→ **What is needed**
Your answer should consist only of the records, copied exactly, with the images removed.

→ **Items from a data source**
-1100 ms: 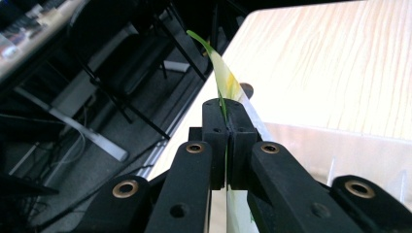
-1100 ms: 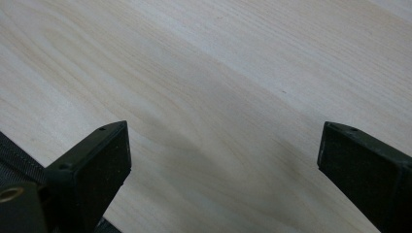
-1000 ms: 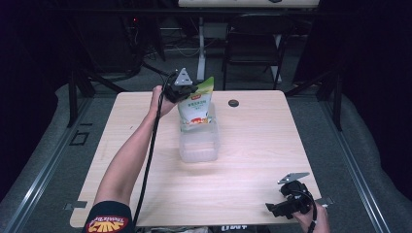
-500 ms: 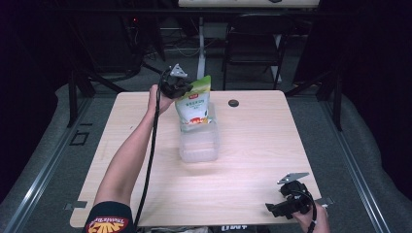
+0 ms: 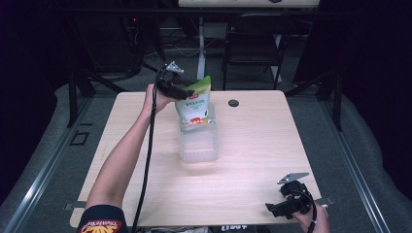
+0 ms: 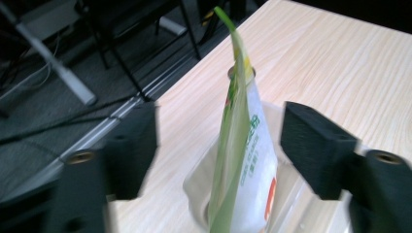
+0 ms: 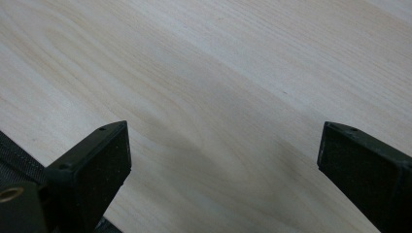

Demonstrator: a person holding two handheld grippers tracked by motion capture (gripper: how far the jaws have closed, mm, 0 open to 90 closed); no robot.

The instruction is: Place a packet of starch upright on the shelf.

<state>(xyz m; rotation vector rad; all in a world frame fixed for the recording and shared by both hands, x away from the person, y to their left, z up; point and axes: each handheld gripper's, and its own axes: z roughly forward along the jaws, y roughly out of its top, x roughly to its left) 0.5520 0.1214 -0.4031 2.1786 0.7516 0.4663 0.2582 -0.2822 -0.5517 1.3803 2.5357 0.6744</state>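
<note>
A green and white pouch (image 5: 195,104) stands upright in a clear plastic container (image 5: 198,143) on the far middle of the wooden table (image 5: 252,145). My left gripper (image 5: 187,92) is at the pouch's top left. Its jaws have just been opening and now stand open. In the left gripper view the pouch's thin top edge (image 6: 235,97) rises between the two pads of the left gripper (image 6: 218,141), touching neither. My right gripper (image 5: 272,209) rests at the table's near right corner. In its own view the right gripper (image 7: 223,165) is open over bare wood.
A small black round disc (image 5: 233,103) lies on the table just right of the pouch. A dark chair (image 5: 252,43) and desk legs stand beyond the far edge. The left gripper's cable (image 5: 148,160) hangs along the forearm.
The left gripper's jaws have let go of the pouch's top, and the hand has drifted slightly left. The pouch still stands in the container. The right gripper has not moved.
</note>
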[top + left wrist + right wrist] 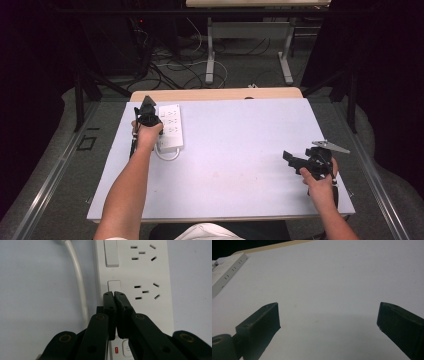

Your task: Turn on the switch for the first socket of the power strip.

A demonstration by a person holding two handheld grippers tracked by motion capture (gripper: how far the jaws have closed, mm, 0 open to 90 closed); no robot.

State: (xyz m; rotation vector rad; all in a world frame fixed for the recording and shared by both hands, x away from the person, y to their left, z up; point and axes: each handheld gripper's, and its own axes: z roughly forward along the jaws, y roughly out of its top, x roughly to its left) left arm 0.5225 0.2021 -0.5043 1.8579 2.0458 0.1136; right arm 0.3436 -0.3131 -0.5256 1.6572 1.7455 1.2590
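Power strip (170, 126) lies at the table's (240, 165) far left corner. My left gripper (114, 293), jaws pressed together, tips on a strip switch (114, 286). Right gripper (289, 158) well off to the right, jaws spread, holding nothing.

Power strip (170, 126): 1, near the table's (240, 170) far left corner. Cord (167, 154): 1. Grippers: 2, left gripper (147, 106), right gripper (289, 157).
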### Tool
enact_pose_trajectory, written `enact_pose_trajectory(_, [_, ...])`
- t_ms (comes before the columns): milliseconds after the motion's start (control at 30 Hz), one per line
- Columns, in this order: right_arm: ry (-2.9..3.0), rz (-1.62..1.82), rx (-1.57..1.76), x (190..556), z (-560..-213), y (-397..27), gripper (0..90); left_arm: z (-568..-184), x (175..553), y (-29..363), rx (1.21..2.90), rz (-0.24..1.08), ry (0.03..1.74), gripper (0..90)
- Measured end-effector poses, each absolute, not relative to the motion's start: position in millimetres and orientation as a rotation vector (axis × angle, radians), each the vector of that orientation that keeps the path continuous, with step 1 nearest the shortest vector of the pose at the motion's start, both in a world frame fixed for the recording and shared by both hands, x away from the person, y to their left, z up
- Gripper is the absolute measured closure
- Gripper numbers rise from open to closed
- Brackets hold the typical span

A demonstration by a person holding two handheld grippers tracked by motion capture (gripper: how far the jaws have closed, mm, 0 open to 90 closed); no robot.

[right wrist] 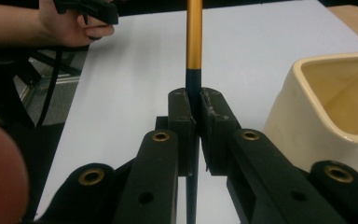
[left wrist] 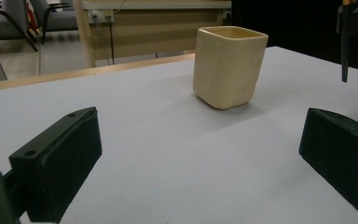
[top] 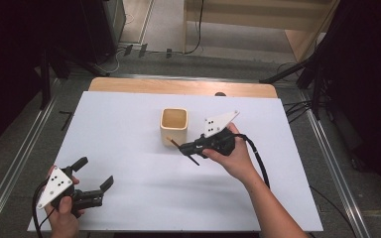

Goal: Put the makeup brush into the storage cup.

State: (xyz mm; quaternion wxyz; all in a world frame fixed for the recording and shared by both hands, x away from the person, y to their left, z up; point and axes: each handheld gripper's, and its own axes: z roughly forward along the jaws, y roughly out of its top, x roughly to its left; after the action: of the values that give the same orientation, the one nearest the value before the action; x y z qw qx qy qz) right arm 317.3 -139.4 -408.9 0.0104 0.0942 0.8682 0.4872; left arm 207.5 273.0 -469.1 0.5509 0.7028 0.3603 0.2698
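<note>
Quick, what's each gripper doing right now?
Left gripper: open, holding nothing.
Right gripper: shut on a pencil, beside the cup.

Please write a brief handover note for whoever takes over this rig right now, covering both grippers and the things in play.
Right gripper: shut on the pencil, a thin stick with a dark end and an orange-yellow shaft, clamped between its fingers beside the cup.
Left gripper: open, holding nothing, low over the near left of the white table.
Cup: cream, square-sided, upright at mid-table, nothing visible inside it.
Done: the pencil is picked up and brought next to the cup.
Left: most likely lift the pencil over the cup's rim, lower it in and release; the left gripper could steady the cup if it shifts.
</note>
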Motion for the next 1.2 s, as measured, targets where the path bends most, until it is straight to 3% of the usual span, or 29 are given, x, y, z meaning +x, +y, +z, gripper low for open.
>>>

→ **Completed task**
-1100 ms: 
-1100 ms: 
-1000 ms: 
-500 ms: 
+0 ms: 
+0 ms: 
+0 ms: 

Demonstrator: a person holding two handheld grippers tracked by motion capture (gripper: how far the jaws have closed, mm, 0 open to 90 closed); no robot.

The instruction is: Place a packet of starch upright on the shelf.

<state>(xyz m; rotation vector rad; all in a world frame fixed for the recording and shared by both hands, x away from the person, y to their left, z up; point and axes: each handheld gripper's, and its own axes: z roughly forward along the jaws, y roughly out of its top, x roughly to its left) 0.5520 0.1214 -0.4031 2.1786 0.7516 0.4663 0.2582 -0.2822 -0.5517 1.3803 2.5357 0.6744</state>
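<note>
A green and white pouch (image 5: 195,104) stands upright in a clear plastic container (image 5: 198,143) on the far middle of the wooden table (image 5: 252,145). My left gripper (image 5: 187,92) is at the pouch's top left. Its jaws have just been opening and now stand open. In the left gripper view the pouch's thin top edge (image 6: 235,97) rises between the two pads of the left gripper (image 6: 218,141), touching neither. My right gripper (image 5: 272,209) rests at the table's near right corner. In its own view the right gripper (image 7: 223,165) is open over bare wood.
A small black round disc (image 5: 233,103) lies on the table just right of the pouch. A dark chair (image 5: 252,43) and desk legs stand beyond the far edge. The left gripper's cable (image 5: 148,160) hangs along the forearm.
The left gripper's jaws have let go of the pouch's top, and the hand has drifted slightly left. The pouch still stands in the container. The right gripper has not moved.
</note>
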[top + left wrist + right wrist] 

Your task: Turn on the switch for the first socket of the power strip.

A demonstration by a person holding two handheld grippers tracked by motion capture (gripper: how far the jaws have closed, mm, 0 open to 90 closed); no robot.

State: (xyz m; rotation vector rad; all in a world frame fixed for the recording and shared by both hands, x away from the person, y to their left, z up; point and axes: each handheld gripper's, and its own axes: z roughly forward along the jaws, y roughly out of its top, x roughly to its left) left arm 0.5225 0.2021 -0.5043 1.8579 2.0458 0.1136; right arm 0.3436 -0.3131 -0.5256 1.6572 1.7455 1.2590
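Power strip (170, 126) lies at the table's (240, 165) far left corner. My left gripper (114, 293), jaws pressed together, tips on a strip switch (114, 286). Right gripper (289, 158) well off to the right, jaws spread, holding nothing.

Power strip (170, 126): 1, near the table's (240, 170) far left corner. Cord (167, 154): 1. Grippers: 2, left gripper (147, 106), right gripper (289, 157).
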### Tool
enact_pose_trajectory, written `enact_pose_trajectory(_, [_, ...])`
- t_ms (comes before the columns): milliseconds after the motion's start (control at 30 Hz), one per line
- Columns, in this order: right_arm: ry (-2.9..3.0), rz (-1.62..1.82), rx (-1.57..1.76), x (190..556), z (-560..-213), y (-397..27), gripper (0..90); left_arm: z (-568..-184), x (175..553), y (-29..363), rx (1.21..2.90), rz (-0.24..1.08), ry (0.03..1.74), gripper (0..90)
- Measured end-effector poses, each absolute, not relative to the motion's start: position in millimetres and orientation as a rotation vector (axis × angle, radians), each the vector of that orientation that keeps the path continuous, with step 1 nearest the shortest vector of the pose at the motion's start, both in a world frame fixed for the recording and shared by both hands, x away from the person, y to their left, z up
- Gripper is the absolute measured closure
- Gripper numbers rise from open to closed
- Brackets hold the typical span

A demonstration by a person holding two handheld grippers tracked by motion capture (gripper: how far the jaws have closed, mm, 0 open to 90 closed); no robot.

[right wrist] 
[left wrist] 
[top] 

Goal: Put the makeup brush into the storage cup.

State: (xyz mm; quaternion wxyz; all in a world frame fixed for the recording and shared by both hands, x away from the person, y to their left, z up; point and axes: each handheld gripper's, and its own axes: z roughly forward along the jaws, y roughly out of its top, x roughly to its left; after the action: of the values that give the same orientation, the one nearest the value before the action; x y z qw qx qy qz) right arm 317.3 -139.4 -408.9 0.0104 0.0942 0.8682 0.4872; left arm 207.5 273.0 -469.1 0.5509 0.7028 0.3603 0.2698
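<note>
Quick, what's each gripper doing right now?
Left gripper: open, holding nothing.
Right gripper: shut on a pencil, beside the cup.

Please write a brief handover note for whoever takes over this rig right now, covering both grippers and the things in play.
Right gripper: shut on the pencil, a thin stick with a dark end and an orange-yellow shaft, clamped between its fingers beside the cup.
Left gripper: open, holding nothing, low over the near left of the white table.
Cup: cream, square-sided, upright at mid-table, nothing visible inside it.
Done: the pencil is picked up and brought next to the cup.
Left: most likely lift the pencil over the cup's rim, lower it in and release; the left gripper could steady the cup if it shifts.
</note>
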Motion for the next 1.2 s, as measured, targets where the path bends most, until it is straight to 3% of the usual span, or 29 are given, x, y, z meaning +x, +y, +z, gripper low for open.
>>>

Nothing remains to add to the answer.